◆ Task: Your task is to restate the listing word for word without the pictures.

◆ Given material:
────────────────────────────────────────
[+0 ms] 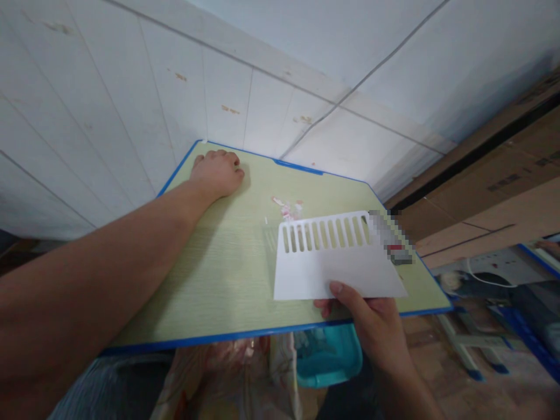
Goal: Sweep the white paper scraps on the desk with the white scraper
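Observation:
My right hand (370, 318) grips a white flat sheet (332, 274) by its near edge, thumb on top and fingers below. A row of long rounded slots runs along the sheet's far side. It is held over the near right part of a pale green tabletop (210, 280). My left hand (217, 172) rests on the far left of the tabletop, its fingers curled in and its palm hidden. Nothing shows between its thumb and fingers. Small pink and white scraps (286, 209) lie just beyond the sheet.
Blue edging (227, 336) runs round the tabletop. A white panelled wall (271, 111) stands behind it, with cardboard boxes (494, 169) at right. Below the near edge are a turquoise basin (330, 379) and a clear plastic bag (240, 373). A pixelated patch covers something right of the sheet.

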### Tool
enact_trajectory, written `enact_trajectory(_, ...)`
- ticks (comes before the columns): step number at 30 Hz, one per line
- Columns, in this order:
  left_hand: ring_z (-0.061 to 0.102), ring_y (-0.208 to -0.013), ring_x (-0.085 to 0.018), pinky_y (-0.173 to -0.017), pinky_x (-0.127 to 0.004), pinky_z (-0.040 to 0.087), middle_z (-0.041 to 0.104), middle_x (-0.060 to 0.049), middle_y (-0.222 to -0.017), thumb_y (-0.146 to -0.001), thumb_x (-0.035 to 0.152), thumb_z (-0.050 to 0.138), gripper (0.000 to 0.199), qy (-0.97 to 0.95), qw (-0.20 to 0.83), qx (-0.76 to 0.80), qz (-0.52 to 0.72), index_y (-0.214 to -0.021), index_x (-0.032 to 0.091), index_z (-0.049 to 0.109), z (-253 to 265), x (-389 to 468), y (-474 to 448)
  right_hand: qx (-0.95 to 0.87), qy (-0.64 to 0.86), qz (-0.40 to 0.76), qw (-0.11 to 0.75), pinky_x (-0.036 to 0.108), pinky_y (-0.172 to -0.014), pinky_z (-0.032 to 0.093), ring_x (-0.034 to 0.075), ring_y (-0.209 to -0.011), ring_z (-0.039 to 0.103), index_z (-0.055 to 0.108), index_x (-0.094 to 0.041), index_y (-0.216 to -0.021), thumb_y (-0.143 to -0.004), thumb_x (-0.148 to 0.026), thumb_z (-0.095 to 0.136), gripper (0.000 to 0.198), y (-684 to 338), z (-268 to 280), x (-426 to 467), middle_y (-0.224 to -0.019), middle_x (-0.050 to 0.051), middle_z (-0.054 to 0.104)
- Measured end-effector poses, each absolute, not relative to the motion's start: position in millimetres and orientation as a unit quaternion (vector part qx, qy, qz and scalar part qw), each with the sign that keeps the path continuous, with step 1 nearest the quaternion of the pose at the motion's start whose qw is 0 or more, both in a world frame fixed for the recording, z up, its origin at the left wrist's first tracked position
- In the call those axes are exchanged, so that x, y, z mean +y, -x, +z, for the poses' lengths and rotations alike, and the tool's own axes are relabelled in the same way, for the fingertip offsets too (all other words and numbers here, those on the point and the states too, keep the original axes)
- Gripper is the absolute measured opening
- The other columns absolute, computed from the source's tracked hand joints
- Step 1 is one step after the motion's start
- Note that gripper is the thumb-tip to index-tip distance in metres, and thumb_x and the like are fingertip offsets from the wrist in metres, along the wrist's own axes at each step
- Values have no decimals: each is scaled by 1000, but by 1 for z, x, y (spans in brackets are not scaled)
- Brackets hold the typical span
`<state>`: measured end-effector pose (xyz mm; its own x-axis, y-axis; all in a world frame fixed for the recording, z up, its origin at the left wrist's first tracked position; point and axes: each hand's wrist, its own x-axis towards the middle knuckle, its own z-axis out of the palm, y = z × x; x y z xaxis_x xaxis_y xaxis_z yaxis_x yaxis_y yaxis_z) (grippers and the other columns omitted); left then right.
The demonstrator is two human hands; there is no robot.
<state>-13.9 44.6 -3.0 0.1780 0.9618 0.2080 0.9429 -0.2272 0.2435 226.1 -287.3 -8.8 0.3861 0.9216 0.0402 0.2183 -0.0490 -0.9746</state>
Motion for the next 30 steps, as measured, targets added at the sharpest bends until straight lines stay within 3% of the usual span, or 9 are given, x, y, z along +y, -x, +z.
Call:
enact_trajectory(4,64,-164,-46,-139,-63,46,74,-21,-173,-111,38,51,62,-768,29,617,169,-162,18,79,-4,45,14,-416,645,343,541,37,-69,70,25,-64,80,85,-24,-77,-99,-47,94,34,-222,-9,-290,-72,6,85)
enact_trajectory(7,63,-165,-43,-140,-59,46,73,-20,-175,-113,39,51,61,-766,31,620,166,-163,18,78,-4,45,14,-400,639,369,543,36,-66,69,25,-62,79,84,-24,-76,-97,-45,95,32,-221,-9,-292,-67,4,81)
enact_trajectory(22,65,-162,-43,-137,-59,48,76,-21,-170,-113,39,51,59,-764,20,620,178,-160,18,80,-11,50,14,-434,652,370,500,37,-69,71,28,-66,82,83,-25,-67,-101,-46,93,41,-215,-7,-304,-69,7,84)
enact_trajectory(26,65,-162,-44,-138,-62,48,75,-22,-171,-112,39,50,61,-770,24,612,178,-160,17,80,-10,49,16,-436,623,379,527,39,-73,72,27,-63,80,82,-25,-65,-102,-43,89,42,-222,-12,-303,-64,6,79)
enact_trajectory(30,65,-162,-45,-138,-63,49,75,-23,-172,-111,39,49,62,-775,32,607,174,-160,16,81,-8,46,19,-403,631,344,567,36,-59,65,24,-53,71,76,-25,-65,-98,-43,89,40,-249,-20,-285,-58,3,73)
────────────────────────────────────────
◆ Solution:
[+0 ms] 
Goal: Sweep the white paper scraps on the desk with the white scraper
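Observation:
My right hand (370, 318) grips a white flat sheet (332, 274) by its near edge, thumb on top and fingers below. A row of long rounded slots runs along the sheet's far side. It is held over the near right part of a pale green tabletop (210, 280). My left hand (217, 172) rests on the far left of the tabletop, its fingers curled in and its palm hidden. Nothing shows between its thumb and fingers. Small pink and white scraps (286, 209) lie just beyond the sheet.
Blue edging (227, 336) runs round the tabletop. A white panelled wall (271, 111) stands behind it, with cardboard boxes (494, 169) at right. Below the near edge are a turquoise basin (330, 379) and a clear plastic bag (240, 373). A pixelated patch covers something right of the sheet.
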
### Tool
enact_trajectory, written `enact_trajectory(_, ...)`
- ticks (comes before the columns): step number at 30 Hz, one per line
- Columns, in this order:
  left_hand: ring_z (-0.061 to 0.102), ring_y (-0.208 to -0.013), ring_x (-0.085 to 0.018), pinky_y (-0.173 to -0.017), pinky_x (-0.127 to 0.004), pinky_z (-0.040 to 0.087), middle_z (-0.041 to 0.104), middle_x (-0.060 to 0.049), middle_y (-0.222 to -0.017), thumb_y (-0.146 to -0.001), thumb_x (-0.035 to 0.152), thumb_z (-0.050 to 0.138), gripper (0.000 to 0.199), qy (-0.97 to 0.95), qw (-0.20 to 0.83), qx (-0.76 to 0.80), qz (-0.52 to 0.72), index_y (-0.214 to -0.021), index_x (-0.032 to 0.091), index_z (-0.049 to 0.109), z (-253 to 265), x (-389 to 468), y (-474 to 448)
  right_hand: qx (-0.95 to 0.87), qy (-0.64 to 0.86), qz (-0.40 to 0.76), qw (-0.11 to 0.75), pinky_x (-0.036 to 0.108), pinky_y (-0.172 to -0.014), pinky_z (-0.032 to 0.093), ring_x (-0.034 to 0.075), ring_y (-0.209 to -0.011), ring_z (-0.039 to 0.103), index_z (-0.055 to 0.108), index_x (-0.094 to 0.041), index_y (-0.216 to -0.021), thumb_y (-0.143 to -0.004), thumb_x (-0.148 to 0.026), thumb_z (-0.095 to 0.136), gripper (0.000 to 0.198), y (-684 to 338), z (-268 to 280), x (-426 to 467), middle_y (-0.224 to -0.019), middle_x (-0.050 to 0.051), middle_z (-0.054 to 0.104)
- Measured end-effector poses, each absolute, not relative to the motion's start: position in millimetres and orientation as a unit quaternion (vector part qx, qy, qz and scalar part qw), each with the sign that keeps the path continuous, with step 1 nearest the quaternion of the pose at the motion's start whose qw is 0 or more, both in a world frame fixed for the recording, z up, its origin at the left wrist's first tracked position
- In the call those axes are exchanged, so that x, y, z mean +y, -x, +z, for the poses' lengths and rotations alike, and the tool's own axes are relabelled in the same way, for the fingertip offsets too (all other words and numbers here, those on the point and the states too, keep the original axes)
- Gripper is the absolute measured opening
- The other columns absolute, computed from the source's tracked hand joints
- Step 1 is one step after the motion's start
- Note that gripper is the thumb-tip to index-tip distance in metres, and thumb_x and the like are fingertip offsets from the wrist in metres, along the wrist's own axes at each step
- Values have no decimals: each is scaled by 1000, but by 1 for z, x, y (spans in brackets are not scaled)
- Brackets hold the typical span
`<state>`: measured end-effector pose (xyz mm; its own x-axis, y-axis; all in a world frame fixed for the recording, z up, its origin at the left wrist's first tracked position; point and axes: each hand's wrist, its own x-axis towards the middle knuckle, its own z-axis out of the palm, y = z × x; x y z xaxis_x xaxis_y xaxis_z yaxis_x yaxis_y yaxis_z) (grippers and the other columns omitted); left then right.
The demonstrator is two human hands; there is no robot.
<state>-13.9 44.6 -3.0 0.1780 0.9618 0.2080 0.9429 -0.2272 0.2435 226.1 -287.3 -8.8 0.3861 0.9216 0.0402 0.2183 -0.0490 -0.9746</state>
Motion for the next 30 steps, as measured, targets added at the sharpest bends until straight lines stay within 3% of the usual span, or 9 are given, x, y, z along +y, -x, +z.
Call:
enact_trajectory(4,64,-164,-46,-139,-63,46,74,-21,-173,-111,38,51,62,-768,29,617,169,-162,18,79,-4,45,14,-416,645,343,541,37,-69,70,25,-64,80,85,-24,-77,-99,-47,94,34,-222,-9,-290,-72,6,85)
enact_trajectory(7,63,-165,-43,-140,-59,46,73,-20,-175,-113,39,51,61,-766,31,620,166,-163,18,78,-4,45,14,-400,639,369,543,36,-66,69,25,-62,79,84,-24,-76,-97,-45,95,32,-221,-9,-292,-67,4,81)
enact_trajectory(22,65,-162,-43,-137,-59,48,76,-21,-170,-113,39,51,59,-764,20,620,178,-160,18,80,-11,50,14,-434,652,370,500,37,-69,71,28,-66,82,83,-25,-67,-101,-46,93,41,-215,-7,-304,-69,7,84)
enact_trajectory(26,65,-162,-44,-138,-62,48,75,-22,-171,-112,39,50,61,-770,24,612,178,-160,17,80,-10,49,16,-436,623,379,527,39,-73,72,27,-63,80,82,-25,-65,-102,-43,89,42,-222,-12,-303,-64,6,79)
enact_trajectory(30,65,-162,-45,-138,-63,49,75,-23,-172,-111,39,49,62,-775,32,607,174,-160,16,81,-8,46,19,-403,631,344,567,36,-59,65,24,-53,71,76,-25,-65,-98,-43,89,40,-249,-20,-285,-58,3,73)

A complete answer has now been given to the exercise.